__TASK BRIEF__.
Your answer should be the full data, transcribed exactly, with no pictures in it.

__SOURCE MATERIAL__.

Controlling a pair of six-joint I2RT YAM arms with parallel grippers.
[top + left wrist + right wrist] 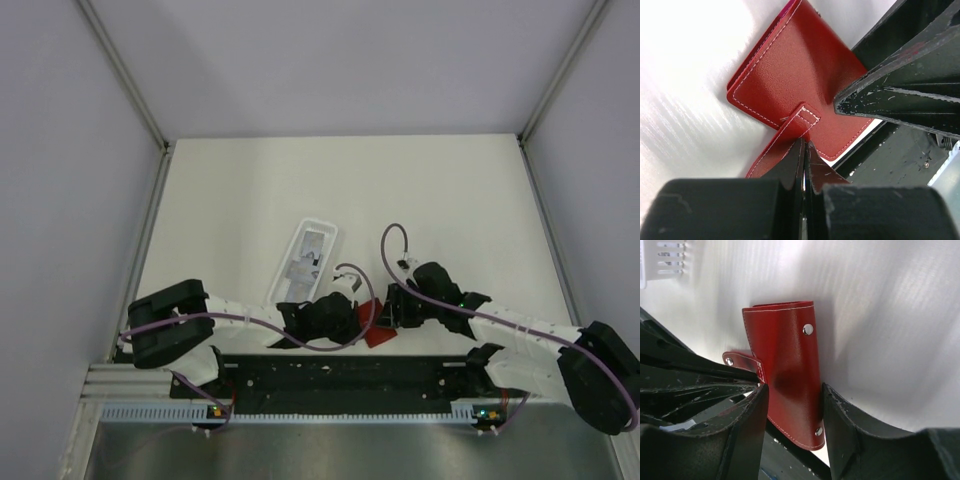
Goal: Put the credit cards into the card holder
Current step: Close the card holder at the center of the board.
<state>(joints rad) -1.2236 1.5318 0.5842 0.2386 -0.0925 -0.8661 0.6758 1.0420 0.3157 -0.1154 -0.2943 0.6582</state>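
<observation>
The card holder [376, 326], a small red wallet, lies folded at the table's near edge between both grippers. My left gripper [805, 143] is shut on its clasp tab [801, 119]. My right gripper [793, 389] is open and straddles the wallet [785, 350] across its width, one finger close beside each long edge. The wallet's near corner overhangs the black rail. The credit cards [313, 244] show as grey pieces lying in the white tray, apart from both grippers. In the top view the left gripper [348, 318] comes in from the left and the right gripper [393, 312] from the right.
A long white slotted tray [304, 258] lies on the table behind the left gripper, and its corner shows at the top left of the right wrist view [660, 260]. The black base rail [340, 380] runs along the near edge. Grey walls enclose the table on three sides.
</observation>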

__EXERCISE OUTPUT__.
Controlling a pair of six-joint I2RT YAM arms with parallel grippers.
[top + left wrist + right wrist] 
Goal: Put the credit cards into the card holder
Current step: Close the card holder at the center of the board.
<state>(joints rad) -1.2236 1.5318 0.5842 0.2386 -0.0925 -0.8661 0.6758 1.0420 0.3157 -0.1154 -0.2943 0.6582</state>
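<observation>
The card holder [376, 326], a small red wallet, lies folded at the table's near edge between both grippers. My left gripper [805, 143] is shut on its clasp tab [801, 119]. My right gripper [793, 389] is open and straddles the wallet [785, 350] across its width, one finger close beside each long edge. The wallet's near corner overhangs the black rail. The credit cards [313, 244] show as grey pieces lying in the white tray, apart from both grippers. In the top view the left gripper [348, 318] comes in from the left and the right gripper [393, 312] from the right.
A long white slotted tray [304, 258] lies on the table behind the left gripper, and its corner shows at the top left of the right wrist view [660, 260]. The black base rail [340, 380] runs along the near edge. Grey walls enclose the table on three sides.
</observation>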

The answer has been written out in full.